Exercise:
Drop every picture. Then return, exactly, the lines from the beginning of the listing below through the one containing "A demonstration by".

== Segment start ==

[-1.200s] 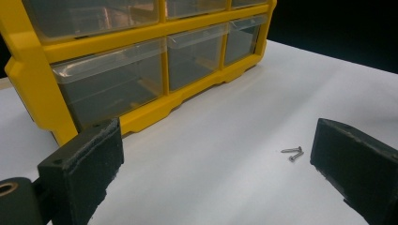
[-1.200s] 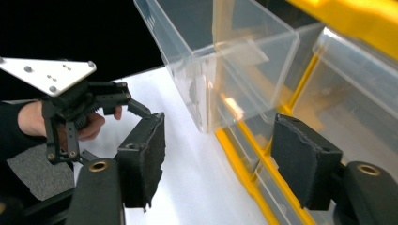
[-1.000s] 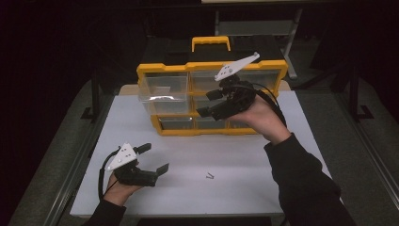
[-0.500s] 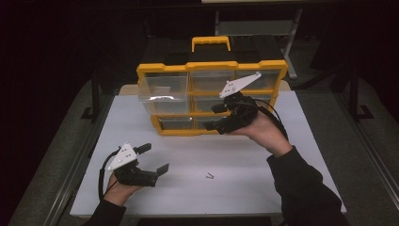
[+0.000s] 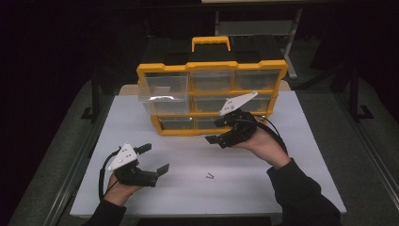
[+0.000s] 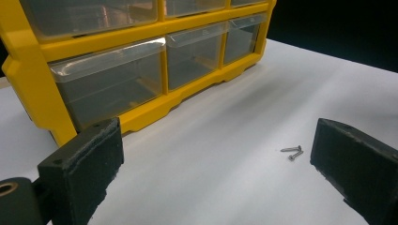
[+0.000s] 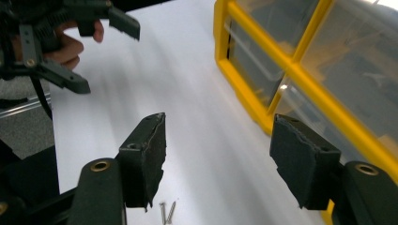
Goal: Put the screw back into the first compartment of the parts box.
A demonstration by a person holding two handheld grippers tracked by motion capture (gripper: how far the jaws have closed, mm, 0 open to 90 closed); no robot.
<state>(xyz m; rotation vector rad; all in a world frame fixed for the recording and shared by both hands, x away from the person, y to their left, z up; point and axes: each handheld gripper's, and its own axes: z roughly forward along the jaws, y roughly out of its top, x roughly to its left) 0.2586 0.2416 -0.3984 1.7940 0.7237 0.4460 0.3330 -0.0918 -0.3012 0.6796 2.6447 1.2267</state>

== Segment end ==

Response to this exercise:
[-1.200s] 
[-1.200s] 
[-1.000s] 
[-0.500s] 
[+0.000s] 
[+0.000s] 
[+0.000s] 
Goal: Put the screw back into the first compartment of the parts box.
A demonstration by a person holding two handheld grippers tracked by motion capture (gripper: how far the jaws have closed, mm, 0 open to 90 closed); no robot.

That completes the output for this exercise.